Économie → la population croît plus vite que les subsistances, condamnant l’humanité à la rareté.
L’essentiel
Pasteur et économiste anglais, Thomas Robert Malthus publie en 1798 son Essai sur le principe de population. Il pose que la population tend à croître de façon géométrique tandis que les subsistances ne progressent qu’arithmétiquement. Il en résulte un piège malthusien : sans frein, la croissance démographique bute sur la limite des ressources, ramenée à l’équilibre par des “obstacles” — famines, épidémies, guerres (freins positifs) ou abstinence morale (freins préventifs). Cette vision inaugure le pessimisme de la “science lugubre”.
Idée centrale
- La population croît potentiellement plus vite que les ressources alimentaires.
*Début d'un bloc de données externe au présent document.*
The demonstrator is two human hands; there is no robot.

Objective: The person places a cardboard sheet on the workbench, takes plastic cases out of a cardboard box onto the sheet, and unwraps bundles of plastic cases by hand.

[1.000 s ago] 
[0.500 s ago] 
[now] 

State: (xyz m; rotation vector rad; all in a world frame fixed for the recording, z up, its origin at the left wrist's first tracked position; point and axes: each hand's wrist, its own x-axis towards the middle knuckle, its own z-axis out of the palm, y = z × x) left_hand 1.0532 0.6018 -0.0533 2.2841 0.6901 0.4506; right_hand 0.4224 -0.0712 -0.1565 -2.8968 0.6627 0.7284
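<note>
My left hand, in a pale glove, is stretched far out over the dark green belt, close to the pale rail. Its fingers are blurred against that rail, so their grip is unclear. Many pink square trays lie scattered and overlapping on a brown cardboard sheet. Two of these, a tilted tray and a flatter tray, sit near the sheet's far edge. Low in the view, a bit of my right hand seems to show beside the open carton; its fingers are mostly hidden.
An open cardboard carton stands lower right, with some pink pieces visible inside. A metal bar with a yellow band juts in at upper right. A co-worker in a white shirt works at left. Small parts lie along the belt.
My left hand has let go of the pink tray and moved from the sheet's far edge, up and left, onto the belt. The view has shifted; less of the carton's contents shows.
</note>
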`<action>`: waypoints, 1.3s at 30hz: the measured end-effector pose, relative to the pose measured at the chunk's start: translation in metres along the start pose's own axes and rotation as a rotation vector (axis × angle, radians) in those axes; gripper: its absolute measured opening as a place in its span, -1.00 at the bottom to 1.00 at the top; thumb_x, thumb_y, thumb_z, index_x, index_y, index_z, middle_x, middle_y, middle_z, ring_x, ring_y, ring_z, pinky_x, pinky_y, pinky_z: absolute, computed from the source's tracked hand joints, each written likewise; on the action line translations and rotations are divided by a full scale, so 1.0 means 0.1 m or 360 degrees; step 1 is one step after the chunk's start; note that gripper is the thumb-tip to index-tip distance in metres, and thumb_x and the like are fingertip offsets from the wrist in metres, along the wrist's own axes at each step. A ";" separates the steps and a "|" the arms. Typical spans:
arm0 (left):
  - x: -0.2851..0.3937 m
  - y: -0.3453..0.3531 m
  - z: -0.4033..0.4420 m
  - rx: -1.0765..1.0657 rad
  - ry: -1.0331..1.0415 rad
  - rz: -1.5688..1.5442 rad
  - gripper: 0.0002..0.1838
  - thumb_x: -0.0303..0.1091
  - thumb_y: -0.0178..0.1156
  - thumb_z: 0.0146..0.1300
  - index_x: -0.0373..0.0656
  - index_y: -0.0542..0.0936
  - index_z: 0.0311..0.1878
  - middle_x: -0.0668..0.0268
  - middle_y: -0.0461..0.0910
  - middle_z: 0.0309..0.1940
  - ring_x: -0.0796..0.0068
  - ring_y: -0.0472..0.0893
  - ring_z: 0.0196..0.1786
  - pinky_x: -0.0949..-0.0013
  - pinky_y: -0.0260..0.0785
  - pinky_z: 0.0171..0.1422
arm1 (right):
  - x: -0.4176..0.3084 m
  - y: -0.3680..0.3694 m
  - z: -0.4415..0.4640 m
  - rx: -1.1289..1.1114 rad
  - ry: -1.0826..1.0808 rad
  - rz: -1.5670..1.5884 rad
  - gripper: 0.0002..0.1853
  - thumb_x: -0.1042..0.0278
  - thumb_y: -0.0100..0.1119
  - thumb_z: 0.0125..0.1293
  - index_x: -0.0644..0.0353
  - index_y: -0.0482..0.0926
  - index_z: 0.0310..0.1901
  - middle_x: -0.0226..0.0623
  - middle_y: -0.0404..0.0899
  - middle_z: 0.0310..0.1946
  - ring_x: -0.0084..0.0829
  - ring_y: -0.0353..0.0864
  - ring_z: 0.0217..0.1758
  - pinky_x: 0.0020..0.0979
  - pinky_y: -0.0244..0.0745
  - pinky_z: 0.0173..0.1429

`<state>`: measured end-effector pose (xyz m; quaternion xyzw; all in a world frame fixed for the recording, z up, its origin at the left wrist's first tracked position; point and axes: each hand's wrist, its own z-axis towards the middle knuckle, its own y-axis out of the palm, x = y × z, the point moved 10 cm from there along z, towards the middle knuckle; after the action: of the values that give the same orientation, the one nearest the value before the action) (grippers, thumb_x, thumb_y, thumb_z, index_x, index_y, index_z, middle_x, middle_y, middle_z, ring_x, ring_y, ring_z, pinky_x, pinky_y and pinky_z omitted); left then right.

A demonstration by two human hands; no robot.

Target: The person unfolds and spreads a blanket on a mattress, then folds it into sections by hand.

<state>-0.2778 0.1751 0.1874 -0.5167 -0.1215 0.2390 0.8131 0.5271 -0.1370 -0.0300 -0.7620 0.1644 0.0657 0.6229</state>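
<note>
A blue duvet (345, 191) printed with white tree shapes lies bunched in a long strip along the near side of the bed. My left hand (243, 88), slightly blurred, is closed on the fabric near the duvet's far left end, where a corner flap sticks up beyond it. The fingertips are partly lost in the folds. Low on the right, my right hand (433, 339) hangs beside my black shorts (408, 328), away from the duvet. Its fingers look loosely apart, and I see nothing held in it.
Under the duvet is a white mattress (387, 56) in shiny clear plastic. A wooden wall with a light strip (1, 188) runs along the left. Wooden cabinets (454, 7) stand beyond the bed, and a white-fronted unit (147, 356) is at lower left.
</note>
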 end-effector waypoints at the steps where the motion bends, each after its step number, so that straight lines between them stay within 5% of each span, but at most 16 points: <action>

- Les freins positifs (mortalité) et préventifs (natalité) rétablissent l’équilibre.
- La misère des pauvres serait aggravée par une aide qui stimule la natalité.
- Le progrès matériel est menacé par la pression démographique.
Portée / Critiques
- Influence majeure sur Darwin (sélection) et sur la démographie.
- Démenti historique : révolution agricole, transition démographique, hausse des rendements.
- Le néomalthusianisme contemporain relie population, épuisement des ressources et environnement.
Dimension symbolique
- Rareté fondamentale : l’économie comme gestion de la pénurie.
- Limites de la Terre : préfiguration des débats écologiques (Club de Rome, 1972).
À retenir
En 1798, Malthus énonce le principe de population et le piège malthusien : la démographie plafonnée par les ressources. Longtemps démenti par le progrès technique, son pessimisme renaît sous forme néomalthusienne dans les débats sur les limites écologiques.